● Task brief:
Starting at the line with "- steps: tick" and going on through the line with "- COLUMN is", reproduce each line in the records below exactly and nothing more.

● Data provided:
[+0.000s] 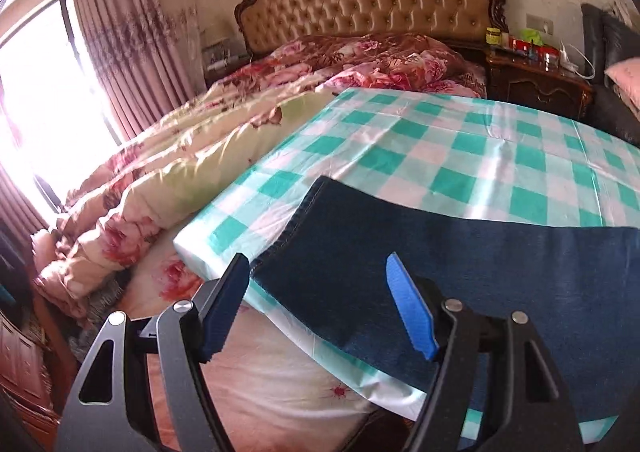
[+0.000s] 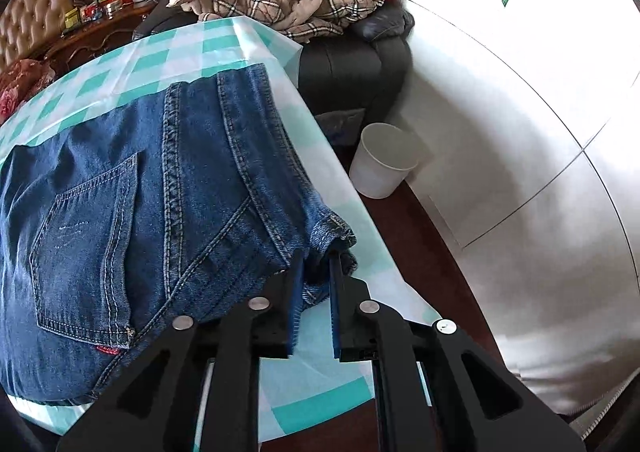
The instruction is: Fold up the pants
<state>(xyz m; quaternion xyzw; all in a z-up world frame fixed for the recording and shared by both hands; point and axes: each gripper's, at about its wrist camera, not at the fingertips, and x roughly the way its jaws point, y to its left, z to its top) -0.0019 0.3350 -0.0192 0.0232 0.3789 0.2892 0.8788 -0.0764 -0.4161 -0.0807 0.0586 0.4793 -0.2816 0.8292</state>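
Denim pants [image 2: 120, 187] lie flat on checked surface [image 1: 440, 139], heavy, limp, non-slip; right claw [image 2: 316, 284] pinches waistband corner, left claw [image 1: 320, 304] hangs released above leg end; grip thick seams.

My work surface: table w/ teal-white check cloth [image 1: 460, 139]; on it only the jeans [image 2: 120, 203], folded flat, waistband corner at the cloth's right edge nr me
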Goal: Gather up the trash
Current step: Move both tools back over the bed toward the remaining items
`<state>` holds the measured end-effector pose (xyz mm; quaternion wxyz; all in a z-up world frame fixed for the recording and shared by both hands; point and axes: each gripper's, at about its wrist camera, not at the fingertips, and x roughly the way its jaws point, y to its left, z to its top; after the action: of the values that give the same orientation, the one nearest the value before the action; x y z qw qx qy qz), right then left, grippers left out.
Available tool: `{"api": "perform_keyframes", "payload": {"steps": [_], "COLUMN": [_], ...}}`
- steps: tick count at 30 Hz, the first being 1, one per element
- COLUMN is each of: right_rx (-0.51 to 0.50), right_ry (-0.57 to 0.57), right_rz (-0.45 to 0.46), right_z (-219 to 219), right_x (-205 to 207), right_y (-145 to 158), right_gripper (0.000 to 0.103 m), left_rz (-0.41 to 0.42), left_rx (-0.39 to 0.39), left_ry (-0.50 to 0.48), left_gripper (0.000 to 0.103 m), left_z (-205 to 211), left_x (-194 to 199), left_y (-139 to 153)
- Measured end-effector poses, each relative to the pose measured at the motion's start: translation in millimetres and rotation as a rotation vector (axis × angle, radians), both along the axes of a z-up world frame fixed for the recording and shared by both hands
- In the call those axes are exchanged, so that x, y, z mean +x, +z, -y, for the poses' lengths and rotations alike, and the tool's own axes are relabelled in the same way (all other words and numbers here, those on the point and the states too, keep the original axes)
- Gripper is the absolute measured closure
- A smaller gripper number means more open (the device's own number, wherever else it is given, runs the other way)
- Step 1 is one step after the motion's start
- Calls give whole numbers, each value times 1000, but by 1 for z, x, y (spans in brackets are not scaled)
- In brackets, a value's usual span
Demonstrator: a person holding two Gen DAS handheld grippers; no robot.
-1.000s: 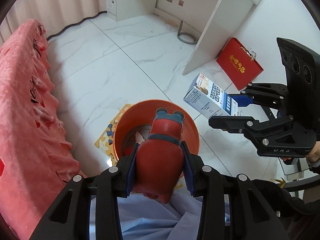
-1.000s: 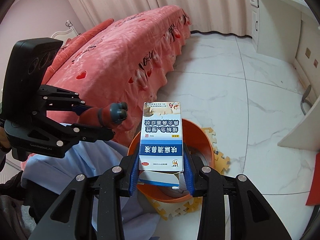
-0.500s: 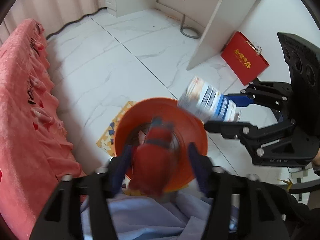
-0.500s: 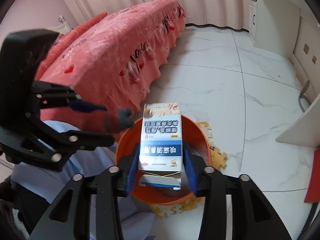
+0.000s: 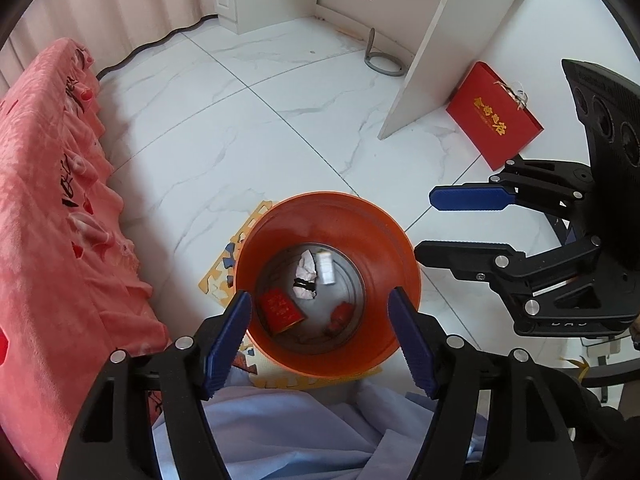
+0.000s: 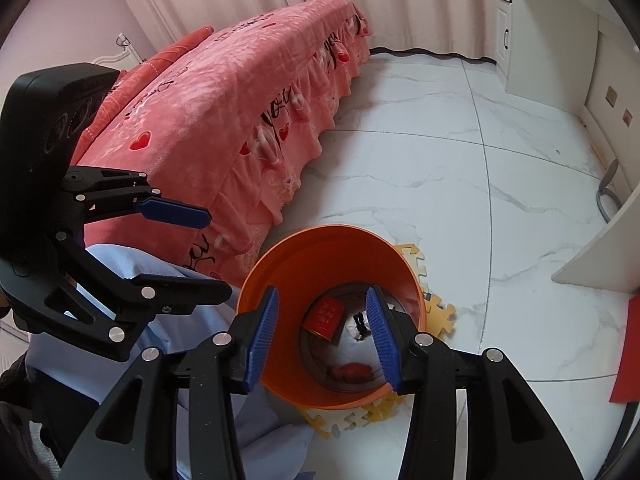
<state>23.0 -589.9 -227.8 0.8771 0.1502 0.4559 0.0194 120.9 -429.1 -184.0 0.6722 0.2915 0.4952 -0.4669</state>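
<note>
your left hand-held gripper [image 5: 320, 332] hangs right over the orange bin [image 5: 404, 256], its blue pads spread wide with nothing between them. your right hand-held gripper [image 6: 322, 334] is spread too and holds nothing, its fingers framing the bin's mouth from the other side; in the left wrist view it shows at the right [image 5: 424, 224], beside the rim.

the bin stands on the floor on a yellow foam puzzle mat [image 5: 224, 264]. at its bottom lie a red box with gold lettering [image 5: 280, 310], a crumpled white piece with a black mark [image 5: 305, 276], a small white bottle-like thing [image 5: 325, 267] touching that piece, and a dark red lump [image 5: 340, 316] near the wall closest to you. in the right wrist view the red box [image 6: 325, 316] and the red lump [image 6: 352, 370] show between your pads.

a second ago your left pads pinched the red toy and your right pads pinched the blue and white carton above the bin. both grips are now released. the toy lies in the bin; you cannot make out the carton clearly inside it.

beside the bin the pink bed cover [image 5: 44, 208] hangs to the white marble floor [image 5: 248, 128]. farther off a red gift bag [image 5: 494, 114] leans by a white panel [image 5: 436, 44].
</note>
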Motion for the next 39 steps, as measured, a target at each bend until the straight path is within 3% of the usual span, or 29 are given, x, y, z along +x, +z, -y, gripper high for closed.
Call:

● Written reply:
- steps: tick count at 30 Hz, the first being 1, one per element
- COLUMN is each of: right_rx (-0.51 to 0.50), right_ry (-0.57 to 0.57), right_rz (-0.45 to 0.46), right_z (-219 to 219), right_x (-205 to 207), right_y (-145 to 158), right_gripper (0.000 to 0.103 m), left_rz (-0.41 to 0.42), left_rx (-0.39 to 0.39), left_ry (-0.50 to 0.48), left_gripper (0.000 to 0.103 m), left_z (-205 to 211), left_x (-194 to 199), left_y (-139 to 153)

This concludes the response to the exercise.